WI Web Staff
D.C. Attorney General Brian L. Schwalb announced a lawsuit against 25 chemical companies for manufacturing, marketing, distributing, and selling products containing dangerous PFAS (per-and poly fluoroalkyl) chemicals that presently pollute the District’s natural resources.
Among the companies in the suit filed July 18 are 3M and DuPont De Nemours. The OAG alleges that as early as the 1950s, the litigated chemical companies knew the PFAS substances they manufacture posed significant health and environmental risks but hid the information from the public and government regulators.
The complaint also says that despite knowing the products were associated with serious health effects, including risks for cancer and birth defects, the defendant companies falsely maintained that their products were safe.

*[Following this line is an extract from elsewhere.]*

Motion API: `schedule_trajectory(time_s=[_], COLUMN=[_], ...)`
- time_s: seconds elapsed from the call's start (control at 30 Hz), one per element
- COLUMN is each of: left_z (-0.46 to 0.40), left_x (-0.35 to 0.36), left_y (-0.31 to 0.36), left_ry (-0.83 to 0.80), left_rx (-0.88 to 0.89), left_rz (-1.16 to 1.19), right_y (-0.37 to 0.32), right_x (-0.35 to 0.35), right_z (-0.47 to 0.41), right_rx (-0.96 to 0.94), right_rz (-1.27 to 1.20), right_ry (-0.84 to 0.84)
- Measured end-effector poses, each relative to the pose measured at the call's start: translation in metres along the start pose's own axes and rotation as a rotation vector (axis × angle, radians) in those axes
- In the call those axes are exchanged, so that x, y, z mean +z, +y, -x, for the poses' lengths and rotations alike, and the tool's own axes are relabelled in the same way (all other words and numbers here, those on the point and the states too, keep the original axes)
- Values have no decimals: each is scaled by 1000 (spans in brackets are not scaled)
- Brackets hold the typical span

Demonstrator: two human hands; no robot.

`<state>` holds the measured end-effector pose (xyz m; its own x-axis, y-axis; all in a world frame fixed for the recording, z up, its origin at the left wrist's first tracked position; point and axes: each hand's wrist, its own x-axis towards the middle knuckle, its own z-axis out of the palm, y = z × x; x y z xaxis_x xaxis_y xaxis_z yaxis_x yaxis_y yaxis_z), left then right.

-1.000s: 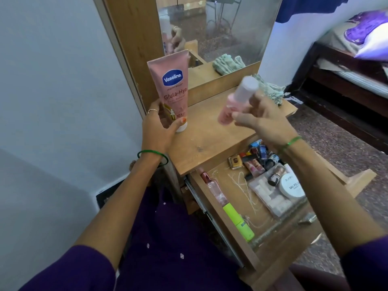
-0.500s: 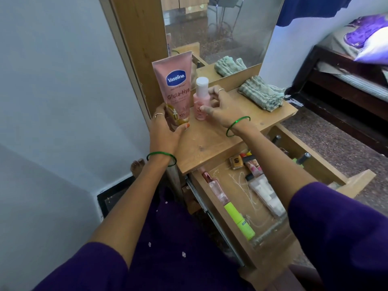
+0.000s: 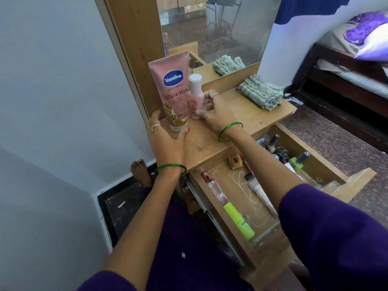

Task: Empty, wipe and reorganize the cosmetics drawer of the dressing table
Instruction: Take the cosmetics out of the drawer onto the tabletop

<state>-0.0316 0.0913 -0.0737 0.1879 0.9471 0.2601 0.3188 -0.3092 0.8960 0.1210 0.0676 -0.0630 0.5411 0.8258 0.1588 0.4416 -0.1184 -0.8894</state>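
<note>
The right hand [image 3: 214, 116] pinches the small pink bottle [image 3: 195, 97] near its base, thumb in front and fingers curled round the back, with the bottle standing upright on the tabletop [image 3: 241, 124] near its back left corner. Just beside it and touching it stands the pink Vaseline tube [image 3: 174, 91], cap down, and the left hand [image 3: 165, 141] cups the tube's lower end, fingers behind and thumb in front. A folded green cloth [image 3: 260, 92] lies at the back right of the tabletop, against the mirror [image 3: 220, 28]. Below, the open drawer [image 3: 352, 181] is far from empty: a clear pink bottle [image 3: 214, 189] and a lime-green tube [image 3: 239, 222] lie along its left side, and nail polish bottles [image 3: 275, 148] crowd the back. This looks like the emptying step, with two items just placed. The next move calls for letting both go without toppling the tall tube, then reaching into the drawer for more.
</note>
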Motion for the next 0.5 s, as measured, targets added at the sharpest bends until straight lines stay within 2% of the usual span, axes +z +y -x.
schedule_trajectory(time_s=[0.1, 0.33, 0.5], left_z=[16, 36, 60], left_x=[2, 2, -8], left_y=[5, 4, 14], left_ry=[29, -17, 29], left_rx=[6, 17, 1], left_rz=[-15, -23, -137], right_y=[1, 5, 6], right_x=[0, -3, -4], right_z=[2, 7, 9], right_rx=[6, -4, 19], right_rz=[-9, 3, 3], right_ry=[3, -19, -21])
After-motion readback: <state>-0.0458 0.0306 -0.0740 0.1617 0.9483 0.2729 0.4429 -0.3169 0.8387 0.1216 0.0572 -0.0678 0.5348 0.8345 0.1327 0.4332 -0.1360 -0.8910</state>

“Today, we’re suing dozens of companies that profited from producing, selling, and distributing dangerous PFAS chemicals that now pollute D.C.’s waterways and natural resources,” Schwalb said. “Compounding their illegal conduct, these companies for decades misled the public about the health and safety threats they knew the products posed. The District and its residents will be forced to deal with the adverse impacts of these ‘forever chemicals’ for years to come. Through this lawsuit, we will hold polluters accountable for the damage their conduct has caused and will continue to cause.”
PFAS chemicals are man-made and have been used by the military and at airports for fighting liquid-based fires like those from jet fuel. PFAS have been dubbed “forever chemicals” because they do not readily break down and when leaked in public can cause widespread contamination.
As a result of the lawsuit, the OAG seeks to recover all costs necessary to fully investigate and clean up PFAS contamination in the District’s natural resources and waterways; monitor and treat PFAS in the city’s stormwater discharges, and monitor and treat PFAS in drinking water, wastewater, and biosolids. Additionally, the lawsuit alleges that the defendants also long covered up their knowledge of PFAS’s harmful effects, the District also seeks other damages, including punitive damages.